▶ Data section
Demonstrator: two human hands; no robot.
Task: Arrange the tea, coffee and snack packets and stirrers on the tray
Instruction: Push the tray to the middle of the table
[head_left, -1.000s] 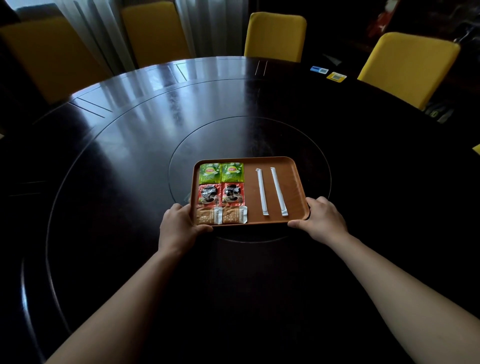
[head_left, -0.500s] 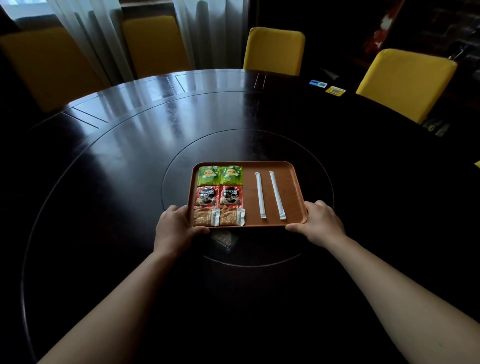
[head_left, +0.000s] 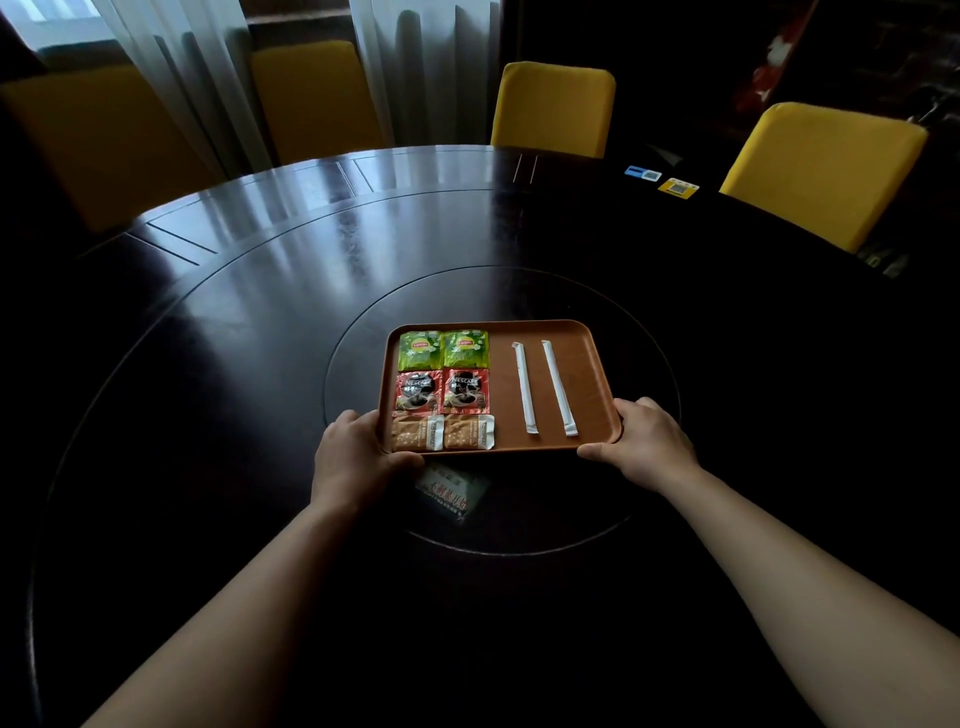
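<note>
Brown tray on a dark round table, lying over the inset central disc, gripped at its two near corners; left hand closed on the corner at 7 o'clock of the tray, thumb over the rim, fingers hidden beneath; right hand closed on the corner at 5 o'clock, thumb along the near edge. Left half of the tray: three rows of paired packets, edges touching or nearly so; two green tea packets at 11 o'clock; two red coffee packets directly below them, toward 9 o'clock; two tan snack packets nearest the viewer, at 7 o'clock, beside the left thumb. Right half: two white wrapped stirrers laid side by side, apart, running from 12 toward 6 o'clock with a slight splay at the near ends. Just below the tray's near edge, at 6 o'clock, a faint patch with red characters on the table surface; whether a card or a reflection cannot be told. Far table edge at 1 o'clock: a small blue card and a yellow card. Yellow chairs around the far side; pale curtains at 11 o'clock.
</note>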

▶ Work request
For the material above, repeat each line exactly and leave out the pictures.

▶ Result of this exercise
Demonstrator: two human hands; no robot.
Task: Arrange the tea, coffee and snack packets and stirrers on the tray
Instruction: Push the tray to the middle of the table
[head_left, -1.000s] 
[head_left, -0.500s] 
[head_left, +0.000s] 
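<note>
Brown tray on a dark round table, lying over the inset central disc, gripped at its two near corners; left hand closed on the corner at 7 o'clock of the tray, thumb over the rim, fingers hidden beneath; right hand closed on the corner at 5 o'clock, thumb along the near edge. Left half of the tray: three rows of paired packets, edges touching or nearly so; two green tea packets at 11 o'clock; two red coffee packets directly below them, toward 9 o'clock; two tan snack packets nearest the viewer, at 7 o'clock, beside the left thumb. Right half: two white wrapped stirrers laid side by side, apart, running from 12 toward 6 o'clock with a slight splay at the near ends. Just below the tray's near edge, at 6 o'clock, a faint patch with red characters on the table surface; whether a card or a reflection cannot be told. Far table edge at 1 o'clock: a small blue card and a yellow card. Yellow chairs around the far side; pale curtains at 11 o'clock.
</note>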

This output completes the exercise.